Problem statement = State how many lines in the records below include the word "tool". Give nothing but that number.

Records from a collection:
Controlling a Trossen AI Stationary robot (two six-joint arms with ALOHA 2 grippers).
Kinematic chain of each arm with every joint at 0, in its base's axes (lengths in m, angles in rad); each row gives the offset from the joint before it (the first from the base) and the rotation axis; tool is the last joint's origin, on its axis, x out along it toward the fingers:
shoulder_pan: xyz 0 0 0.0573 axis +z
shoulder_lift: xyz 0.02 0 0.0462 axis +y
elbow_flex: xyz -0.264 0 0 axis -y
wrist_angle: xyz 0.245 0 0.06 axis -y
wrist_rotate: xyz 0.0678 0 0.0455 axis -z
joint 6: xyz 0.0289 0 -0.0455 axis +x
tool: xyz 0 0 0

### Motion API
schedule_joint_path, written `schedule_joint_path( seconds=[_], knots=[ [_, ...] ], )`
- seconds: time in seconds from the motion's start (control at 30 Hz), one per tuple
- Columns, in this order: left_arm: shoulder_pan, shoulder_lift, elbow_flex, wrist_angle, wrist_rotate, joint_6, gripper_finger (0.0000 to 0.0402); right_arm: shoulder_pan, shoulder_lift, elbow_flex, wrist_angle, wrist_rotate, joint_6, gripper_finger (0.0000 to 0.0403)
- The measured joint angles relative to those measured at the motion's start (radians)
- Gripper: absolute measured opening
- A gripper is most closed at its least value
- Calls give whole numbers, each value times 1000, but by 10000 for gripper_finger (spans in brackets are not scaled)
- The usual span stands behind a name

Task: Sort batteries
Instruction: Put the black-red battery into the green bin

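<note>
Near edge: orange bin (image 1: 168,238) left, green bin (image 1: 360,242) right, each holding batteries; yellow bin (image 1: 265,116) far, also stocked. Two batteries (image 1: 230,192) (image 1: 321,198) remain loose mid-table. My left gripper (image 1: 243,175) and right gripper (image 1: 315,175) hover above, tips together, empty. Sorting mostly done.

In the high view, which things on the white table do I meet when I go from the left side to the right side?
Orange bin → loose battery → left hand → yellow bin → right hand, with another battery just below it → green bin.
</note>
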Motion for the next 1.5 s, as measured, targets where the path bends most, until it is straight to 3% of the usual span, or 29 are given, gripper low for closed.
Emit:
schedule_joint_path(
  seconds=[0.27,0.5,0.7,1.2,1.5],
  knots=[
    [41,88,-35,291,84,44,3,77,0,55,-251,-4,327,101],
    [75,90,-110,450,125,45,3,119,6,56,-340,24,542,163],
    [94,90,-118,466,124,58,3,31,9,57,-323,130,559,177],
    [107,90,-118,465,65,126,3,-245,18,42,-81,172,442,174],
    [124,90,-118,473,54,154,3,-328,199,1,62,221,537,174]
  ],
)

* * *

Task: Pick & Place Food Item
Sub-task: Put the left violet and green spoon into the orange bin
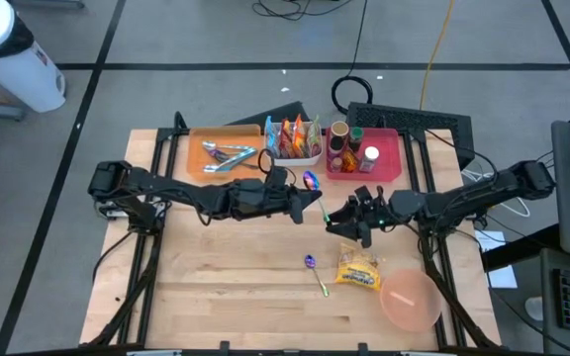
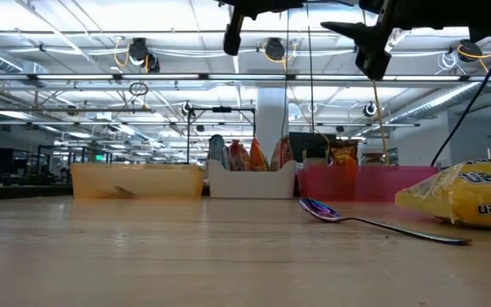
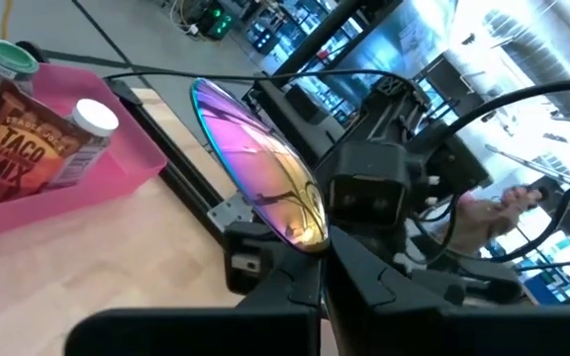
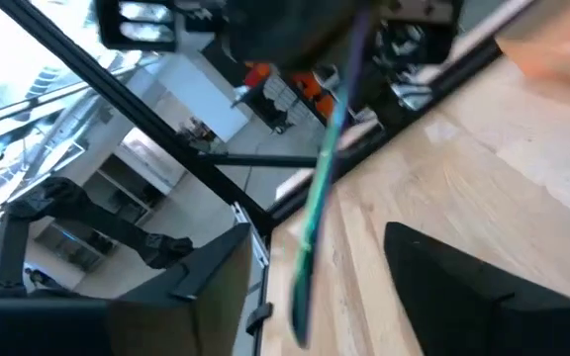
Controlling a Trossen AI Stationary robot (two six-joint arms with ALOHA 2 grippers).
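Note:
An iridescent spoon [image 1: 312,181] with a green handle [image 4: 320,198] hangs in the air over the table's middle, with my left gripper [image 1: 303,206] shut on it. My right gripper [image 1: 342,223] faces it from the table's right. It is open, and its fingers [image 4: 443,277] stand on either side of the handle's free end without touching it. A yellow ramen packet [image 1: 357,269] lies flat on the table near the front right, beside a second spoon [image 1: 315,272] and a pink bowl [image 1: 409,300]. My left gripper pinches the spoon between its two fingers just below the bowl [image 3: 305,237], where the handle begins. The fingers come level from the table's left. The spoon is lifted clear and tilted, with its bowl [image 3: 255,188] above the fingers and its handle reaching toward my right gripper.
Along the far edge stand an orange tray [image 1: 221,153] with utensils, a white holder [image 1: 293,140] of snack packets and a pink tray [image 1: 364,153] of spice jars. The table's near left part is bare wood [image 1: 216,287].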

Reply to the task = 2